What appears to be an international lobby of trans activists is actually anti trans activists. They are led by IGLYO, an LGB-anti-T organization that is attempting to prevent parents from guiding gender-questioning children through a healthy transition. Unfortunately, the person who discovered this, James Kirkup, is a Tory, and his ideology is making it difficult for him to investigate objectively.

https://www.spectator.co.uk/article/the-bbc-should-be-ashamed-of-its-reporting-on-trans-teenagers

Emily's Cat, thank you for leading me on the path to this article.

I just read your article...what?

James Kirkup is saying that the media is misrepresenting or overstating the risk of teens committing suicide if they are not given access to puberty blockers. I saw nothing in that article that remotely resembles what you described. Nothing about discovering that IGLYO is attempting to prevent parents from guiding kids to a "healthy transition." Hell, nothing about IGLYO.

And nothing about Kirkup discovering anything. Just that he doesn't consider the BBC quoted doctors experts and that other doctors he considers experts say that transgender youth are not at unusual risk of suicide.

I'm not familiar with IGLYO, but to my reading, that article does not say or suggest what you say it does.

I think we have another area of the board for conspiracy theories.
 
What appears to be an international lobby of trans activists is actually anti trans activists. They are led by IGLYO, an LGB-anti-T organization that is attempting to prevent parents from guiding gender-questioning children through a healthy transition.

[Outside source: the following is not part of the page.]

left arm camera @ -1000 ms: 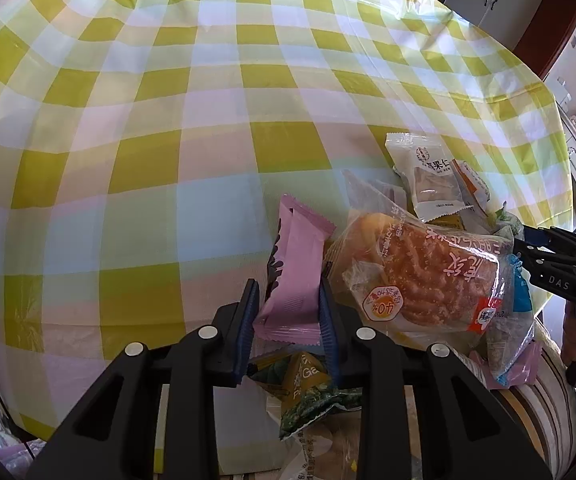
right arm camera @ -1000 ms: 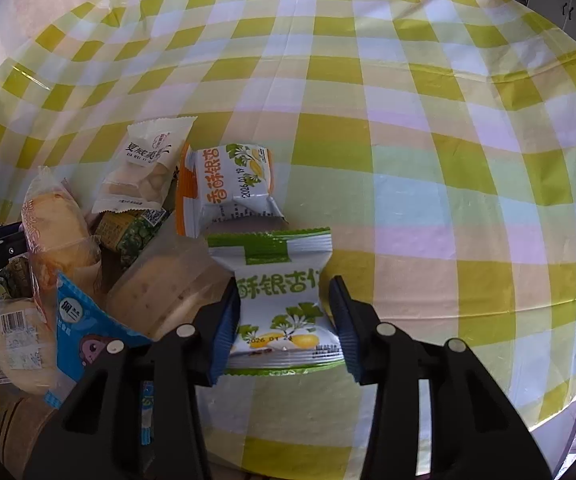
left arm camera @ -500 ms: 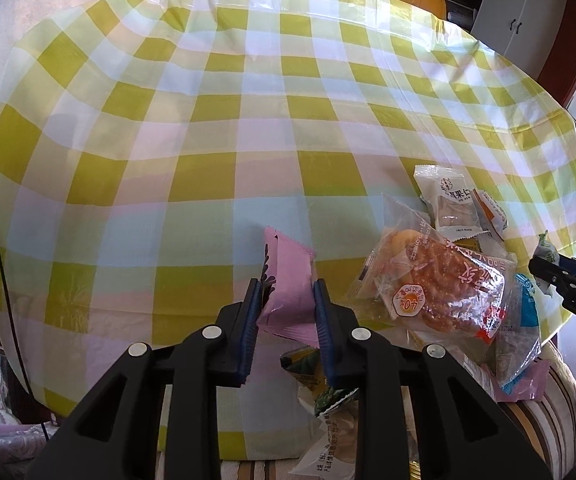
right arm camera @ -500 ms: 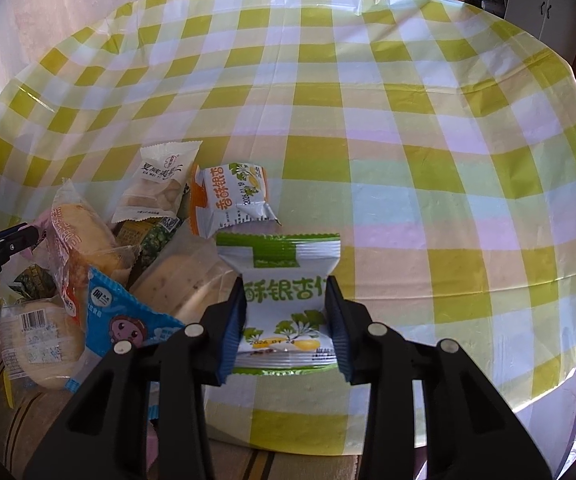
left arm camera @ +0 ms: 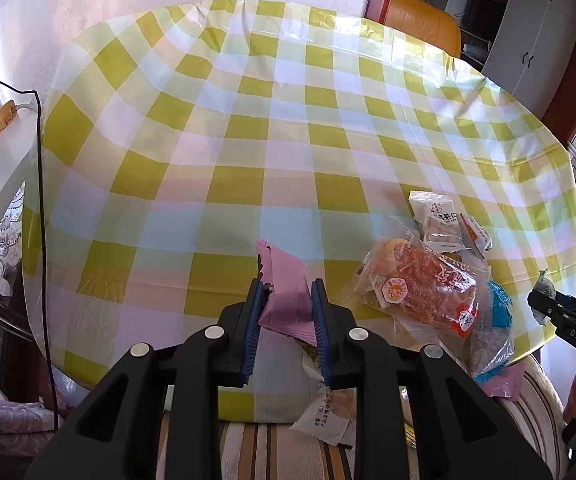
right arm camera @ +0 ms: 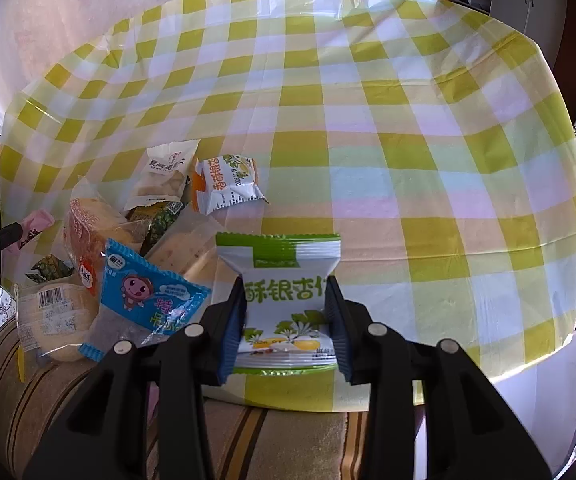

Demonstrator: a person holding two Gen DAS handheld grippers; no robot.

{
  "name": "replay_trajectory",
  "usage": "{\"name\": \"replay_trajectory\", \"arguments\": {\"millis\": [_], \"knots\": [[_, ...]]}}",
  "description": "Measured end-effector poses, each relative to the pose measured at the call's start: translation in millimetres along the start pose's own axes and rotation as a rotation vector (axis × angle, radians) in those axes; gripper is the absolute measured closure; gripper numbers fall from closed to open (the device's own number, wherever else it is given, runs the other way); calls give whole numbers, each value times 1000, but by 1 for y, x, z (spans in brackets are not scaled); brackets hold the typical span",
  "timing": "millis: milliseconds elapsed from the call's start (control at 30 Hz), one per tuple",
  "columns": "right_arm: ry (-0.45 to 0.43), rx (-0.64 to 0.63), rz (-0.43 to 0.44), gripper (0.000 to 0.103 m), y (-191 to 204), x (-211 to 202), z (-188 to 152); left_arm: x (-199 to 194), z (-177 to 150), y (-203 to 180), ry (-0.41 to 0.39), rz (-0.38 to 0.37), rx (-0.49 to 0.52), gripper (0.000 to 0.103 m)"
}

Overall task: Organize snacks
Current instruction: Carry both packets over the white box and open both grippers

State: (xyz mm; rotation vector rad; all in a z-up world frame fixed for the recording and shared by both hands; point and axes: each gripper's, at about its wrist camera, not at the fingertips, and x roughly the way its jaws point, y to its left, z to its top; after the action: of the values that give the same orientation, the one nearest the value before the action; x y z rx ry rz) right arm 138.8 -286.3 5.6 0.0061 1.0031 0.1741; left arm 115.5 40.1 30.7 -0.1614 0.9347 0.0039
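My left gripper (left arm camera: 286,292) is shut on a pink snack packet (left arm camera: 284,292) and holds it above the near edge of the checked table (left arm camera: 248,140). My right gripper (right arm camera: 286,292) is shut on a green-and-white snack packet (right arm camera: 284,280), also lifted above the near edge. A pile of snacks lies by that edge: a bun in a clear bag (left arm camera: 419,292), a blue packet (right arm camera: 148,300), a white-and-orange packet (right arm camera: 226,184) and a beige packet (right arm camera: 164,176). The right gripper shows at the right of the left wrist view (left arm camera: 537,302).
A wrapped bun (right arm camera: 52,320) and another packet (left arm camera: 327,412) lie off the table on a striped cushion (right arm camera: 288,440). An orange chair (left arm camera: 423,20) stands behind the table. A black cable (left arm camera: 40,160) hangs at the left. White cabinets (left arm camera: 527,40) are at the back right.
Both grippers have pulled back and up from the table with their packets held. More of the table and room shows now.
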Motion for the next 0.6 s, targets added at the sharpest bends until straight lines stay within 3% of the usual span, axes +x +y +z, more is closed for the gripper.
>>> {"name": "replay_trajectory", "arguments": {"millis": [300, 600], "knots": [[-18, 24, 2, 64, -10, -16, -11, -41, -4, -33, -55, -75, 52, 80], [-42, 96, -49, 64, -50, -42, -34, -49, -13, -121, -36, -266, 190, 80]]}}
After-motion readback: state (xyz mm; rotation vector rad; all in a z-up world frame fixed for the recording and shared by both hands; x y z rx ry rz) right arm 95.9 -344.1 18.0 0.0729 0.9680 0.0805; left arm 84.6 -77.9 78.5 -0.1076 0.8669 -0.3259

Unfortunately, the person who discovered this, James Kirkup, is a Tory, and his ideology is making it difficult for him to investigate objectively.

No, it is real trans activist organisation. The guidance that they are promoting was found by a law blog, and then rippled out from there. That you don't like the politics of the journalist is irrelevant. Try another Spectator writer:

https://twitter.com/DebbieHayton?ref_src=twsrc%5Egoogle%7Ctwcamp%5Eserp%7Ctwgr%5Eauthor

You seem to have the view that trans activists who are calling for more than you are, are in fact antitrans. :boggled:
 
The sexuality was only known for 40% of the participants in the androgen study (https://www.ncbi.nlm.nih.gov/pmc/articles/PMC3402034/). But as they were looking for correlations between androgen receptor gene length and trans-identity, not sexuality, I'm not sure how homosexuality would be a confounding factor unless you are suggesting that gender dysphoria is a form or consequence of homosexuality.

Yes, a confounding factor in that at least some gender dysphoria may be a form of homosexuality. The vast majority of gender dysphoric children, when no interventions are made, grow up to be non-dysphoric homosexuals. The leaked documents from the Tavistock center show that there are at least some people adopting a transgender identity as a fallback for them being homosexual, either through internalized homophobia or homophobic bullying from peers. Then there are some brain studies which found a correlation with trans identity which turned out later to actually show a correlation with homosexuality.

Homosexuality is a confounding factor throughout. If you find a correlation between androgen receptor gene length and trans-identity, and you don't control for homosexuality, you may very well simply have found a correlation between androgen receptor gene length and homosexuality but are misinterpreting the finding. That's exactly what happened with that one brain study. Can't remember the details, it was discussed a couple thread iterations ago and I'm not going to go look for it. I think it was the university of Liege (Belgium) and that it was like 3 or 4 years ago.
 
You seem to have the view that trans activists who are calling for more than you are, are in fact antitrans. :boggled:

That's a bizarre claim, considering that (as several posters have pointed out) I do not even have a solid line of how much I am calling for.